In their paper “Evolutionary Trade-Offs Underlie the Multi-Faceted Virulence of Staphylococcus aureus,” the authors use two collections of clinical staph samples to investigate the link between toxicity and virulence. The first collection is a series of samples taken from a single patient as they progressed from carriage to a severe bacteremia infection over the course of several months. When the authors looked at the toxicity of these samples, they found that during the carriage phase the staph strains secreted more toxins than during the bacteremia phase. The second collection were all isolates of the same strain of staph (the infamous USA300 strain) taken from multiple patients with varying degrees of infection. Again, the authors found that carriage and mild infections were far more likely to be caused by high toxin producing strains and that severe infections were more often established by low toxin producing strains.

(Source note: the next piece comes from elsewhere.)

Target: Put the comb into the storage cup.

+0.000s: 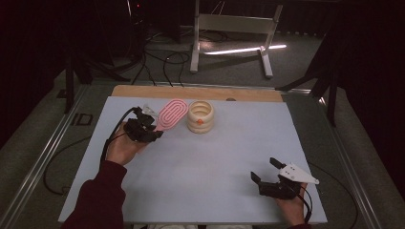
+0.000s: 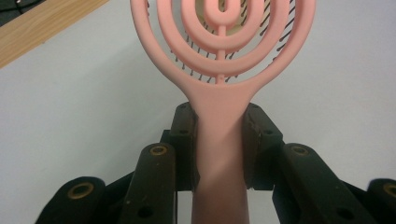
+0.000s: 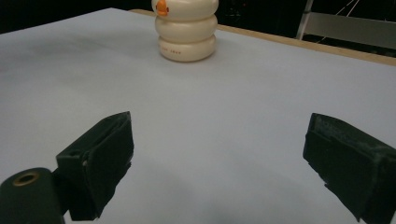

These counterintuitive findings beg the question of why low toxin strains might be better able to establish severe infections. While the underlying health of the patient certainly contributes to the susceptibility of developing a severe infection, it does not explain why patients are more likely to succumb to bacteremia with the less toxic strains of staph. The authors were also able to rule out several of the more obvious theories, such as that low toxin–producing strains are better at invading cells or eluding the immune system than high toxin–producing strains.

The only difference that the authors were able to find between the low- and high-toxin strains was their ability to grow in human serum. The bloodstream is a very hard place for bacteria to grow, with the entire immune system present and actively policing this niche. Additionally, serum contains many antimicrobial peptides and can neutralize staph-produced toxins. Since producing toxins is known to be energetically demanding, and serum induces toxin production, the authors hypothesized that the cost of toxin production might disadvantage these strains in this challenging environment. To test this, they grew high- and low-toxin strains in a rich broth with and without added human serum. They saw that in the absence of serum, strains had equivalent fitness, but when serum was added, the low-toxin strains were able to outperform the high-toxin strains. This suggests that low toxin–producing strains are able to establish blood infections because they do not waste energy producing toxins and thus have more energy for defense and growth.

But while these findings suggest an answer to why the low-toxin strains are better able to establish a severe infection, they raise another question: why do high toxin–producing strains exist at all? If low-toxin strains are fitter than high-toxin strains, then evolutionary pressure should have purged all high-toxin strains long ago. To understand this conundrum, the authors created a simple mathematical model. Their model accounts for the observations that highly toxic strains have increased transmissibility and are better at progressing from carriage to a mild infection. On the other hand, while low toxin strains are better at establishing bacteremia, they have much worse transmissibility, i.e., a blood infection is very rarely passed on to another person. Their modeling suggests that the lower transmission rate of less toxic strains could contribute to the maintenance of highly toxic strains at the population level.

The results of this study paint a complex picture of staph virulence. There appears to be a genetic tug of war between highly toxic strains, which are better able to transmit between hosts, and less toxic strains, which are better at infecting a single host. Add to this that a severe infection by a low-toxin strain is a transmission dead-end, and that this (theoretically) leads to an evolutionary selection for higher levels of toxicity—and thus transmissibility—in the population. This trade-off between virulence and toxin expression can at least partially explain why staph can be both a constant constituent of the microbiota and a deadly pathogen.